この10名は元々は人間だったが、超高次元の力により、【黒闇の存在】となった。
【黒闇の存在】を元の人間に戻すには、対応する【指】が考えた【黒闇のゲーム】を全てクリアする必要がある。
そして、【左薬】と呼ばれた存在は、【涼天】が最も大切に思っていた女性。
恋人・・・と言いたい所だが、彼は【片思い】と思っている。
実際には、【左薬】となった女性も彼の事を思っていたから【両思い】だったのだが、恋人に発展する前に、彼女は【堕天】ならぬ【堕存】し、【左薬】となってしまった。

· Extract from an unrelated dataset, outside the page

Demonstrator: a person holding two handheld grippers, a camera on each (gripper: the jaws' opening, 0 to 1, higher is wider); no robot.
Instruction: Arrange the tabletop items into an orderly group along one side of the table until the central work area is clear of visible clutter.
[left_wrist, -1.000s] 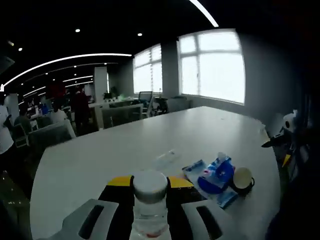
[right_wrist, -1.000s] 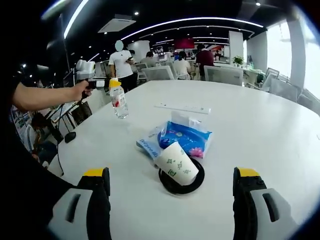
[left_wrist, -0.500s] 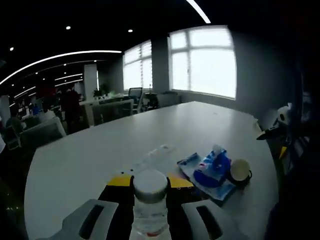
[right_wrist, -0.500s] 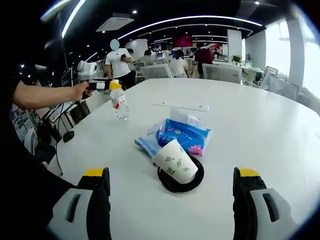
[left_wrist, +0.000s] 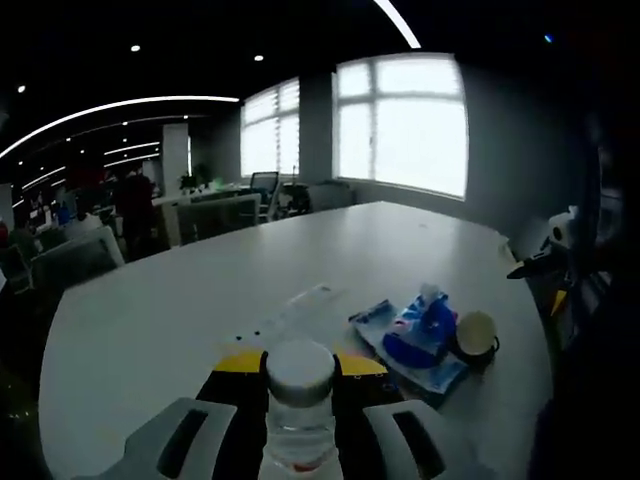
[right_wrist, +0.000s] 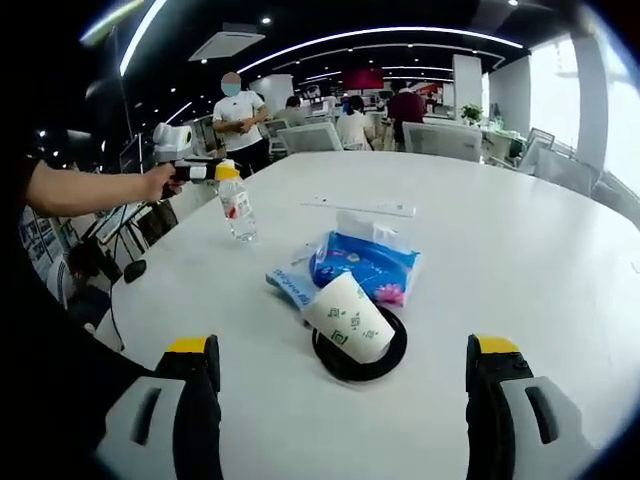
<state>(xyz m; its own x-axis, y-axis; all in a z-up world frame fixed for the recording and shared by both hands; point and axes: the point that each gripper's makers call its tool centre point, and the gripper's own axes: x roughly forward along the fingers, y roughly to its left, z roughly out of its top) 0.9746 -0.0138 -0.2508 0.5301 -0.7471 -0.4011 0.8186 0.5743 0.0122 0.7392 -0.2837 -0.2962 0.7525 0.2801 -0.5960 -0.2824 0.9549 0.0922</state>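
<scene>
My left gripper (left_wrist: 300, 365) is shut on a clear water bottle (left_wrist: 298, 400) with a white cap that fills the space between its jaws. In the right gripper view a hand holds that left gripper (right_wrist: 195, 171) with the bottle (right_wrist: 237, 205) upright near the table's left edge; its base looks at or just above the tabletop. My right gripper (right_wrist: 343, 348) is open, its jaws wide on either side of a paper cup (right_wrist: 347, 318) lying tilted on a black saucer (right_wrist: 372, 358). A blue tissue pack (right_wrist: 365, 262) lies right behind the cup.
A flat white strip (right_wrist: 360, 208) lies on the white table (right_wrist: 520, 250) beyond the tissue pack. The left gripper view has the tissue pack (left_wrist: 425, 335), the cup (left_wrist: 475, 333) and the strip (left_wrist: 300, 305). People and office chairs (right_wrist: 440, 148) stand past the far edge.
The left gripper's camera has swung a little, so the tissue pack and cup sit further left in its view. The right gripper's camera edged closer to the cup. The bottle stays gripped.
</scene>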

なって日が浅い、【左薬】が現在持っている【黒闇のゲーム】の種類は10種類とされている。
だが、日が経てば、当然、【左薬】が持っている【黒闇のゲーム】は増えていく。
そうなってしまえば、彼女を元の人間、【河本 香秋】に戻せなくなってしまう。
だから、少しでも早く、彼女と【黒闇のゲーム】をして、彼女を戻したいと思っているのだ。
そうは思うのだが、都合良く、彼女が出てくれる訳ではない。
毎回、【ルーレット】を回し、当たった所の【黒闇の存在】と【黒闇のゲーム】をする事になる。
【ゲーム】をする【条件】と言うのは、【デュウェヴィル】が出てこないと【黒闇の存在】を呼び出せない。
ひねくれ者の【デュウェヴィル】は、今回の様に、【クエスト】に出て、敵の前で囮として扱われ、1人置いて行かれると言う状況じゃないと姿を現さない。
だから、置いて行かれると言う事は彼にとってはある意味歓迎出来る状況だった。
要は【デュウェヴィル】さえ出て来てくれれば目的は果たせるのだから。
後は今、やった様に、中途半端に強い敵をあっという間に倒して、【黒闇のゲーム】をするだけだ。
【涼天】にとってはそう言う話である。